Вечером у Антуана была назначена встреча с одним из членов Парижской масонской ложи, доктором Наккаром. Маркиз тщательно оделся, не упуская в своем скромном, но от того не менее шикарном туалете ни одной детали, и отправился в квартал Руль на улицу Фортюне, где проживал масон.
Антуан познакомился с доктором Наккаром через общего знакомого бордосца, тоже масона, однако же не знавшего более в Парижской ложе никого, кроме доктора, а потому написавшего, за определенное вознаграждение разумеется, рекомендательное письмо, снабженное печатью с оттиском перекрещенных угольника и циркуля, символов масонства.

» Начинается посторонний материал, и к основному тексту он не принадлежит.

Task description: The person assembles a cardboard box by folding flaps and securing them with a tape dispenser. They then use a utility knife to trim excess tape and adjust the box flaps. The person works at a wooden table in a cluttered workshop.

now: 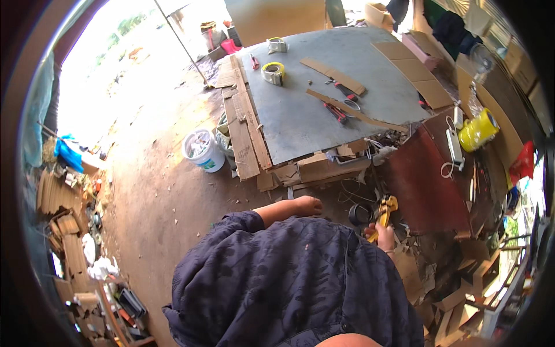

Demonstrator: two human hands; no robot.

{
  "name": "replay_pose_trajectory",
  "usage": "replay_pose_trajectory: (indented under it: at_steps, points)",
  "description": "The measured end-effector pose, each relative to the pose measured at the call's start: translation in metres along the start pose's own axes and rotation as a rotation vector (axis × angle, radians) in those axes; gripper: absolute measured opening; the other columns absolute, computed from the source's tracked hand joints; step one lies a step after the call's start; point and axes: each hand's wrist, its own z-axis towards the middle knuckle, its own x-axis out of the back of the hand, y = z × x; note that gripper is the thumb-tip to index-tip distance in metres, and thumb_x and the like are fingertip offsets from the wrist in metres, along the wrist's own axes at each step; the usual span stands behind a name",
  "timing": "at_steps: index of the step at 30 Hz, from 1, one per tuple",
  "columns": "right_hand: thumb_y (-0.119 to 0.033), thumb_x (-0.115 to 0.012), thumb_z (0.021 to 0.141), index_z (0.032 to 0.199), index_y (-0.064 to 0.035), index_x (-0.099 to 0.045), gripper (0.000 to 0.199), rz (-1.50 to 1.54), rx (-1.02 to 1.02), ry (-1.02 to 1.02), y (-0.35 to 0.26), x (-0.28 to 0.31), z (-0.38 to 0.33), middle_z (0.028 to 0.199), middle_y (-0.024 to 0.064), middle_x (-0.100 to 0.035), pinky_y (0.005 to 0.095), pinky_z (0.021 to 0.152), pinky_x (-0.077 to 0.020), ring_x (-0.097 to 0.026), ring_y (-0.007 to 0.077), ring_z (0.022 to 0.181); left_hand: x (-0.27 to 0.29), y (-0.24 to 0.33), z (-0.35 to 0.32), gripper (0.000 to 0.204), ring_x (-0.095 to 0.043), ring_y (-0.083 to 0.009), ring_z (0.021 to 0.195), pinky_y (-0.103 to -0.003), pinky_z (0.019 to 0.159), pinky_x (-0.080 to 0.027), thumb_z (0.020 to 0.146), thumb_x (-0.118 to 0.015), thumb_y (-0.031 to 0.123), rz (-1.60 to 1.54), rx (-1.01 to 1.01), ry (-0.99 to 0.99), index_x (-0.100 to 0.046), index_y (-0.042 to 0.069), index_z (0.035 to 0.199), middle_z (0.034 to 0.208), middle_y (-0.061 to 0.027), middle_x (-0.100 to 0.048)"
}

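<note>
My right hand (384,233) is closing round a yellow tool (386,211), hard and angular-looking, its wide head pointing far and its narrow handle running down into my fingers; a black, round, hollow-looking piece (359,215) is sitting just left of it, and I cannot tell whether the two are joined; my left hand (308,205) is hanging near the table's near edge, its fingers curling inward, and I cannot tell whether anything is inside them; my dark, softly creased shirt (272,266) is filling the near middle; beyond my hands the table (289,130) is spreading its smooth grey-blue sheet, with long brown cardboard strips (241,139) lining its left edge; on top, a fat yellow-and-grey ring of tape (273,73) is resting to the far left, while red-handled pliers (335,113) are lying by a thin cardboard strip (352,111) on the right; left of the table a round white plastic bucket (203,151) is standing on the brown, scrap-littered floor (150,202); to the right a flat, dull red panel (430,179) is lying below a glossy yellow cylinder (478,130) and a slim white power strip (455,146).
</note>
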Motion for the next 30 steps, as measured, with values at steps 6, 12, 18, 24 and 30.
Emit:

Доктор принял маркиза в своем кабинете, весьма бедно обставленном и крайне скудно освещенном единственной масляной лампой, висевшей под потолком. Он пригласил юношу присесть на продавленный стул, а сам стал читать письмо соратника из Бордо. Наккар вступил в Ложу исключительно из корыстных соображений. Он считал, что Ложа поможет ему набрать приличную клиентуру. Постепенно эта иллюзия была развеяна, и, хотя Наккар продолжал состоять в ней, на собрания масонов он уже являлся не так часто и просиживал там с большой неохотой. Взгляды масонов претили молодому буржуа, интересовавшемуся лишь денежными вопросами.
Чем дольше читал Наккар письмо своего знакомого из провинции, тем ярче перед его мысленным взором вставали блестящие перспективы, открывавшиеся с помощью юного маркиза, сидевшего напротив него и осматривающего своими красивыми синими глазами кабинет. Доктор видел себя старшим товарищем начинающего масона, ведущим его за руку по иерархической лестнице Ложи, которую, как и всякое другое, можно было купить за деньги. За деньги маркиза, который, судя по огромному бриллианту на галстучной булавке, единственному его украшению, был богат, как Крез. Таким образом, маркиз поднимался, а вместе с ним поднимался и сам Наккар, пробираясь на высшие ступени Парижской ложи.